Already deleted indices comes back as dangling whenever a node restarts

jatin_gupta · November 27, 2020, 6:39am

Hi,
I am running a 8 node ES cluster with version 7.4.2
Everytime a node on the cluster restarts the state becomes red as a lot of dangling indices which are already deleted tries to get restored on the cluster.
Only solution is to manually delete all those indices again to make the cluster green.
How do i solve this permanently?

dadoonet · November 27, 2020, 7:24am

Did you try with a more recent version? 7.10.0?

Do you manually stop the node?

jatin_gupta · November 27, 2020, 8:19am

No, actually the ES nodes are running on AWS spot machines, so they sometimes get replaced i.e. goes down and comes back up.

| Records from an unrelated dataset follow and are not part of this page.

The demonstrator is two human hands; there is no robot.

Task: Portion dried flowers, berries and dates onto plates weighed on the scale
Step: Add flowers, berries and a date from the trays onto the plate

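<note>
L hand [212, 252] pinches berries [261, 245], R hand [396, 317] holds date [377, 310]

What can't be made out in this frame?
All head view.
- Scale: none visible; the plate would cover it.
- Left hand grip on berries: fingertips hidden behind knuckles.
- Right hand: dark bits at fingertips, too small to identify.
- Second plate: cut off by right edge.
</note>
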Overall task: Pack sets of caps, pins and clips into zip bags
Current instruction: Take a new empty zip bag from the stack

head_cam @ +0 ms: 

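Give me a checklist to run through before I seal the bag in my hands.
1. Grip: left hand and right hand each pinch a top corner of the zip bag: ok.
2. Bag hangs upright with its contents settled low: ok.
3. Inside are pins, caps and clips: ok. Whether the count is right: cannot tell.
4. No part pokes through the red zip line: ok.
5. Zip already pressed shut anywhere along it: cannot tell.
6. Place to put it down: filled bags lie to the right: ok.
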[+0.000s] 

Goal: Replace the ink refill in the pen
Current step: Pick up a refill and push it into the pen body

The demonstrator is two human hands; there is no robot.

jatin_gupta · November 27, 2020, 9:31am

Similar thing happened again, 4000 unassigned shards due to dangling indices.
/cluster/allocation/explain output :

"shard" : 5,
  "primary" : true,
  "current_state" : "unassigned",
  "unassigned_info" : {
    "reason" : "DANGLING_INDEX_IMPORTED",
    "at" : "2020-11-27T08:45:39.982Z",
    "last_allocation_status" : "no_valid_shard_copy"
  },
  "can_allocate" : "no_valid_shard_copy",
  "allocate_explanation" : "cannot allocate because a previous copy of the primary shard existed but can no longer be found on the nodes in the cluster"

dadoonet · November 27, 2020, 10:03am

What is the output of:

GET /
GET /_cat/nodes?v
GET /_cat/health?v
GET /_cat/indices?v

If some outputs are too big, please share them on gist.github.com and link them here.

jatin_gupta · November 27, 2020, 10:38am

For now i have fixed the cluster by deleting those manually.
If these outputs will help i can manually mark the instance down and cause it to become red. Please let me know.

Christian_Dahlqvist · November 27, 2020, 11:10am

I assume you have a number of nodes that act as master nodes and that are stable and that only part of the cluster is on spot instances?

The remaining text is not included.